Brief :: Each line in the entries that has the word "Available" has to be copied.
*** Input material ***
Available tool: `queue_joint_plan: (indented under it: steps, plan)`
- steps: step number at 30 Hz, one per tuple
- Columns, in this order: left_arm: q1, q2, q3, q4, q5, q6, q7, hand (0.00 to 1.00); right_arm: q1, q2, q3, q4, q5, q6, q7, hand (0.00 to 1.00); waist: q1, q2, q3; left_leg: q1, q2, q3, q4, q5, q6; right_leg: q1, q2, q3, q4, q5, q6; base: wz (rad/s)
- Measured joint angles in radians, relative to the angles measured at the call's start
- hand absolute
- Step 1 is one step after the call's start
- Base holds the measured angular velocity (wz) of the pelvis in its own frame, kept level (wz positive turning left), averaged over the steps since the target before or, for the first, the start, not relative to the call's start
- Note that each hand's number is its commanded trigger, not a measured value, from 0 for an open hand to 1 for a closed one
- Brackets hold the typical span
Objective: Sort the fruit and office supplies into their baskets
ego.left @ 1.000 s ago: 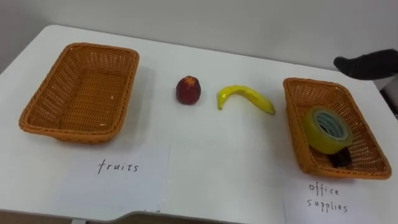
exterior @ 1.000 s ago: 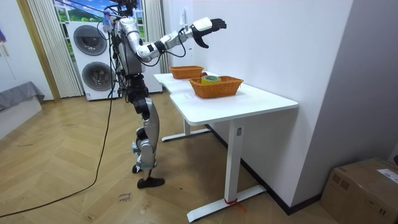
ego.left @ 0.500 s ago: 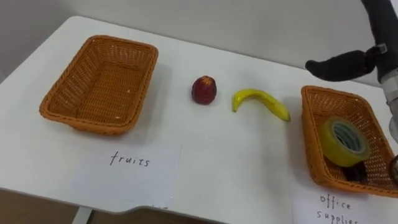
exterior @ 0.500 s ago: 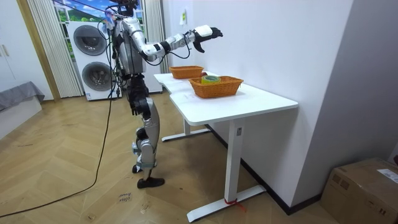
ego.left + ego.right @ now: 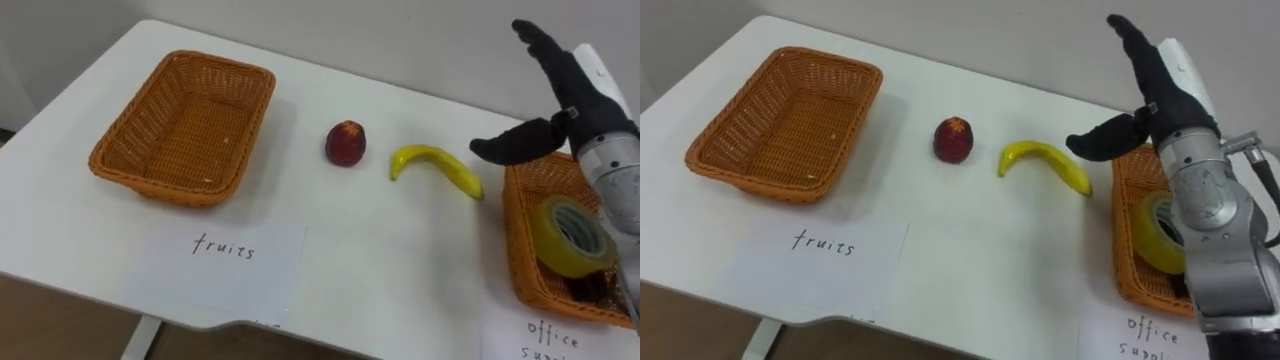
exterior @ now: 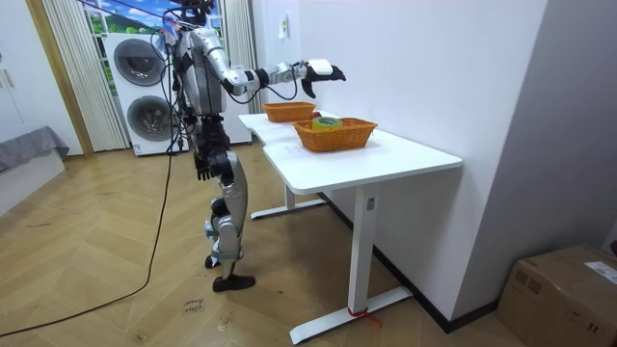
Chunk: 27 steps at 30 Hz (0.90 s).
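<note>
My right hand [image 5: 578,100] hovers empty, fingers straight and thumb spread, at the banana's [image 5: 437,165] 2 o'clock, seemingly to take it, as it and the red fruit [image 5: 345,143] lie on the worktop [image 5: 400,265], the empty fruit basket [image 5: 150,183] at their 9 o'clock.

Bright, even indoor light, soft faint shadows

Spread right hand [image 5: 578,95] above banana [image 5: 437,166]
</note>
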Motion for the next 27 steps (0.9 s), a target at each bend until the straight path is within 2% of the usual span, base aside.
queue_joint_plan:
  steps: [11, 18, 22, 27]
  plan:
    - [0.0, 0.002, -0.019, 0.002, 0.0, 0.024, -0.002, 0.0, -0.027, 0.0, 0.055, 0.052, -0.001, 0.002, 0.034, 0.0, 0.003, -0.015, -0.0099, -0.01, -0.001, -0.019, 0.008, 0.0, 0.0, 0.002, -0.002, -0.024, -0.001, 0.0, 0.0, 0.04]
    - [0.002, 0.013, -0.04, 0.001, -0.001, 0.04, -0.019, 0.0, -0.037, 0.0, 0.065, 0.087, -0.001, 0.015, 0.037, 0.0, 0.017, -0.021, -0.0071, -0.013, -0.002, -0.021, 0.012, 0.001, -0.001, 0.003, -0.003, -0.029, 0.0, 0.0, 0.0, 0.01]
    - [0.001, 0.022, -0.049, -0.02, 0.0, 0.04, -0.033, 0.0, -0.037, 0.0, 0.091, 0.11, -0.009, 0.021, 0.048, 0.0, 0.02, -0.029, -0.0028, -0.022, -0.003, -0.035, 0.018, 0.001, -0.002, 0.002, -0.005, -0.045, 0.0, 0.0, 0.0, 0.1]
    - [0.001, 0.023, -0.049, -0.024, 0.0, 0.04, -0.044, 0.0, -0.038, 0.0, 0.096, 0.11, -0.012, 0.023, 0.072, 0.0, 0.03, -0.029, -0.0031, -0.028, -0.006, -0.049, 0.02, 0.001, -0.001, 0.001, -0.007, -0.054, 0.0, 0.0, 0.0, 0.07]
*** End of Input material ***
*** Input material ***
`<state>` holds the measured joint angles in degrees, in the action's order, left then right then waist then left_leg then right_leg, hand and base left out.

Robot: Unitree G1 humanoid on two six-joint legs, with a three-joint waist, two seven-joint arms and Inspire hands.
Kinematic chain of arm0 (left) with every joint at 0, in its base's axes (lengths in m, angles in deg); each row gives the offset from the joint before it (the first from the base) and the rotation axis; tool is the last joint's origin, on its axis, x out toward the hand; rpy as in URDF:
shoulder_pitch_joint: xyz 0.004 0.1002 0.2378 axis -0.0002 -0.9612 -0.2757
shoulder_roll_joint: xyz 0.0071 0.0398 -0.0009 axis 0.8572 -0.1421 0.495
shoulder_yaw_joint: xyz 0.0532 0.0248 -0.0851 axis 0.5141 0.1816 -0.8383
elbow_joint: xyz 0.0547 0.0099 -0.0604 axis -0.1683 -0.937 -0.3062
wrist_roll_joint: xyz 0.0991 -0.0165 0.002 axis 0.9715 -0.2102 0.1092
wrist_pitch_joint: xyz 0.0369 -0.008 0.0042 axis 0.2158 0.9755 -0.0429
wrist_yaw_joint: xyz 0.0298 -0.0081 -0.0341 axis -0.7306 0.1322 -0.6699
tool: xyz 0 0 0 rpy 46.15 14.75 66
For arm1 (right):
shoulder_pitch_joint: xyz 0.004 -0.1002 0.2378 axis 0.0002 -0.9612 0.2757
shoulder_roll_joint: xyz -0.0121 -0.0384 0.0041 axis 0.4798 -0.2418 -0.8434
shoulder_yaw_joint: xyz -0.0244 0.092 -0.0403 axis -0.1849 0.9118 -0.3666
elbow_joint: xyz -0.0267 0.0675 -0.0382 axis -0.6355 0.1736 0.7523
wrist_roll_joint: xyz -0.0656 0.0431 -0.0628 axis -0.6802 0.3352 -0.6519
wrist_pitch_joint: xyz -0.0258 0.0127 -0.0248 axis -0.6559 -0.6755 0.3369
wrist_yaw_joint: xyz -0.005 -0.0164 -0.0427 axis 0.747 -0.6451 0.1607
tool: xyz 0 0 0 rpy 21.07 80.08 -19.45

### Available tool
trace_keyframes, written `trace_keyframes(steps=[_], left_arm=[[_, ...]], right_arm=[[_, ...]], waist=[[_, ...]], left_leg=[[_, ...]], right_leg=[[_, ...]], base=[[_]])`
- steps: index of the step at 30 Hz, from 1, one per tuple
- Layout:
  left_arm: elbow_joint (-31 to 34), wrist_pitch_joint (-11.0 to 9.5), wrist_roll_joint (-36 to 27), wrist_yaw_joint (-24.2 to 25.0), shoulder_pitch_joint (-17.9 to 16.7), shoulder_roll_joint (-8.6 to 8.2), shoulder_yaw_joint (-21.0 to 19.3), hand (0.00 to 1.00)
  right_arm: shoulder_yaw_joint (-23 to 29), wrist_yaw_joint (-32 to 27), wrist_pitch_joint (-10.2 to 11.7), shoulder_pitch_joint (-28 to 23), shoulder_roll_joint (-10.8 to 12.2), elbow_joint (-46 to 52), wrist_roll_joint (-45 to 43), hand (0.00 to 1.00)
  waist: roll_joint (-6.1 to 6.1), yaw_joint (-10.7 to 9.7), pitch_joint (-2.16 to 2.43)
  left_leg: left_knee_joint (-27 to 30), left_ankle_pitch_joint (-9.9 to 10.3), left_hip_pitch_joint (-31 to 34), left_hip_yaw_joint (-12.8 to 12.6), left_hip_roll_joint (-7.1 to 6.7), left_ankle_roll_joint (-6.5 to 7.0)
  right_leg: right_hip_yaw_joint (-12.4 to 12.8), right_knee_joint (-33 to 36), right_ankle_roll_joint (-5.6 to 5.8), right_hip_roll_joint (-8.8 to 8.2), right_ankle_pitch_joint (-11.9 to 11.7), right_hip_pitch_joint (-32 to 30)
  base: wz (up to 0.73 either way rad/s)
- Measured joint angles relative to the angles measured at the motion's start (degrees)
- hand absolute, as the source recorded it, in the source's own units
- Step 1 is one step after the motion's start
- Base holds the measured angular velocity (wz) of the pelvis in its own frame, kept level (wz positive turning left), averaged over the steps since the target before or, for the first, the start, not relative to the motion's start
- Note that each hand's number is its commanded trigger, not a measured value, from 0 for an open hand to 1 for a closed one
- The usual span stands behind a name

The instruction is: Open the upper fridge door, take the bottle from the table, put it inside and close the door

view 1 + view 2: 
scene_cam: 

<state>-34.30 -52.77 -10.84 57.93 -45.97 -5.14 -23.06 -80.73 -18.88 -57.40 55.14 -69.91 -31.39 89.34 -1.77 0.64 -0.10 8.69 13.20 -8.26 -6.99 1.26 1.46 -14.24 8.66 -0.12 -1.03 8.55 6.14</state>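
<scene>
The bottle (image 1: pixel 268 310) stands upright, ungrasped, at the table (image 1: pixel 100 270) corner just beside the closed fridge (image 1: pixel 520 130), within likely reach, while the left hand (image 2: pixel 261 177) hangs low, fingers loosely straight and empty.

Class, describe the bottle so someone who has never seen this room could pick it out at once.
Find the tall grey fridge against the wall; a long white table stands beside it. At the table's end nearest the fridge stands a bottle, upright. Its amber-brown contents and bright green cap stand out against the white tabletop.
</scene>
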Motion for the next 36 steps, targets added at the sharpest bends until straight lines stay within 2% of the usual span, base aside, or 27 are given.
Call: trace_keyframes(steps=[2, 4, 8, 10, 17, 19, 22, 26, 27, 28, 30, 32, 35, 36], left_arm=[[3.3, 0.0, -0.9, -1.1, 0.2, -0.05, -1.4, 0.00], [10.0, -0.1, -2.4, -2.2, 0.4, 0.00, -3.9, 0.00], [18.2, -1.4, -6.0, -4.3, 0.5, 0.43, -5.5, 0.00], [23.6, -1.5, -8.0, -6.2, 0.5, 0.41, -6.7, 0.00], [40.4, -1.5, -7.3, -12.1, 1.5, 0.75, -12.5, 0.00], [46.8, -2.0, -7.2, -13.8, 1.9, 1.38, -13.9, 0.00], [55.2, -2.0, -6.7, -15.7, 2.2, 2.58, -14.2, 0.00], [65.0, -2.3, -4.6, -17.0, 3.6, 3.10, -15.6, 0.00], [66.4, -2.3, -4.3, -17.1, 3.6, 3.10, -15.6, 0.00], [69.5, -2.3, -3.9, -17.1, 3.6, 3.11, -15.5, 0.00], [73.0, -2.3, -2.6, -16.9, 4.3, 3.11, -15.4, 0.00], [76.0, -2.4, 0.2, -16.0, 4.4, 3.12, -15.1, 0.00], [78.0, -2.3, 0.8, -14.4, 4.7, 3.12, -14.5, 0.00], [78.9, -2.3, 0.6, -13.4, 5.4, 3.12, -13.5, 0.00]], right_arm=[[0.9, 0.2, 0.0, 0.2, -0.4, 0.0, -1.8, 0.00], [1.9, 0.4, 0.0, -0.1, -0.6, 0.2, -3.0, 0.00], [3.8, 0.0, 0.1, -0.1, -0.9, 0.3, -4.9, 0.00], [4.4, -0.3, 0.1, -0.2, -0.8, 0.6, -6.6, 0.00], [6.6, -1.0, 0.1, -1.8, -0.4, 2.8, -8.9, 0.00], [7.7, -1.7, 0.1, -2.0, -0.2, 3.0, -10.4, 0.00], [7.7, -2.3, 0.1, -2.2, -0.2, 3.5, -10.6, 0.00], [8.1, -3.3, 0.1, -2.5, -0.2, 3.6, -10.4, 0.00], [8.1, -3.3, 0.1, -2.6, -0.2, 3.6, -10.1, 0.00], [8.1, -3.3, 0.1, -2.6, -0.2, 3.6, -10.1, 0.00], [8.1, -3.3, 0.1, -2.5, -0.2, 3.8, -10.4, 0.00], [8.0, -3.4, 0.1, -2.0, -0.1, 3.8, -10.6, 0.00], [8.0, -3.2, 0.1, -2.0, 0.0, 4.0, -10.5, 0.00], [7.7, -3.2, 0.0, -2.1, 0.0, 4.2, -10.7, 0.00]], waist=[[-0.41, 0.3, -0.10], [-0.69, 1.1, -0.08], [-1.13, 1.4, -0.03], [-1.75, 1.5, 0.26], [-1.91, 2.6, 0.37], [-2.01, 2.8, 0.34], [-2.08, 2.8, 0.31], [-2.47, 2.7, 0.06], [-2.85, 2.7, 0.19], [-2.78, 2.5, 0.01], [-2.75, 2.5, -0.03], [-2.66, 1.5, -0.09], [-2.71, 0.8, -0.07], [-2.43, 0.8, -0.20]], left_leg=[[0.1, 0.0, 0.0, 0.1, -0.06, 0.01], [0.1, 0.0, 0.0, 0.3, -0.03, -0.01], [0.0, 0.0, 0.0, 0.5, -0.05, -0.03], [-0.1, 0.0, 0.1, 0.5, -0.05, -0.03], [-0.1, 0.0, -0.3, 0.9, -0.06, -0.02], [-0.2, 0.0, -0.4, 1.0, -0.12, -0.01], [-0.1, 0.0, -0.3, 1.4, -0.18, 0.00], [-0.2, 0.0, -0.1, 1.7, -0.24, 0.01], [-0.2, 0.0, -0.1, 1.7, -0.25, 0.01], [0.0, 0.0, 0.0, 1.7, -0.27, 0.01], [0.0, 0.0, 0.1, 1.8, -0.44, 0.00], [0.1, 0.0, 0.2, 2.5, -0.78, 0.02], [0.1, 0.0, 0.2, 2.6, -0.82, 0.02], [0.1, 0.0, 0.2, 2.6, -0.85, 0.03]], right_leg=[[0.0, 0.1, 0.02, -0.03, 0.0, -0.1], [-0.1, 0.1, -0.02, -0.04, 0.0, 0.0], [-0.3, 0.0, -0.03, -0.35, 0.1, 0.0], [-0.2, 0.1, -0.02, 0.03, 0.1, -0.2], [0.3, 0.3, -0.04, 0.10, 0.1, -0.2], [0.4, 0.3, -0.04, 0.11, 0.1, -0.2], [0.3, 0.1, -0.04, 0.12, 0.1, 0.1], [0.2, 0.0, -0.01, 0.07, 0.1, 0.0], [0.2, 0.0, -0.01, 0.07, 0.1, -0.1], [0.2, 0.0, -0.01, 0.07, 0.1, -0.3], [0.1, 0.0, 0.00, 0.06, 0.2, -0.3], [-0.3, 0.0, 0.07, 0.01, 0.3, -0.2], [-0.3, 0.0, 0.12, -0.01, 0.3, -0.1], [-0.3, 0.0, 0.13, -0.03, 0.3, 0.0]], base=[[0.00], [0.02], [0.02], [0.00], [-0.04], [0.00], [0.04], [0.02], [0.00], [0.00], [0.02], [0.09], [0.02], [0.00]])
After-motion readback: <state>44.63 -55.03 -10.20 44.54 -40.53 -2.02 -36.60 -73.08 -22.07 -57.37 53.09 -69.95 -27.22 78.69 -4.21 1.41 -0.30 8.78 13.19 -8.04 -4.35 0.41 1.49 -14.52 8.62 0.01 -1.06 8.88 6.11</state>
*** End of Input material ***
Result of this exercise ::
Available tool: `queue_joint_plan: (indented under it: steps, plan)`
### Available tool

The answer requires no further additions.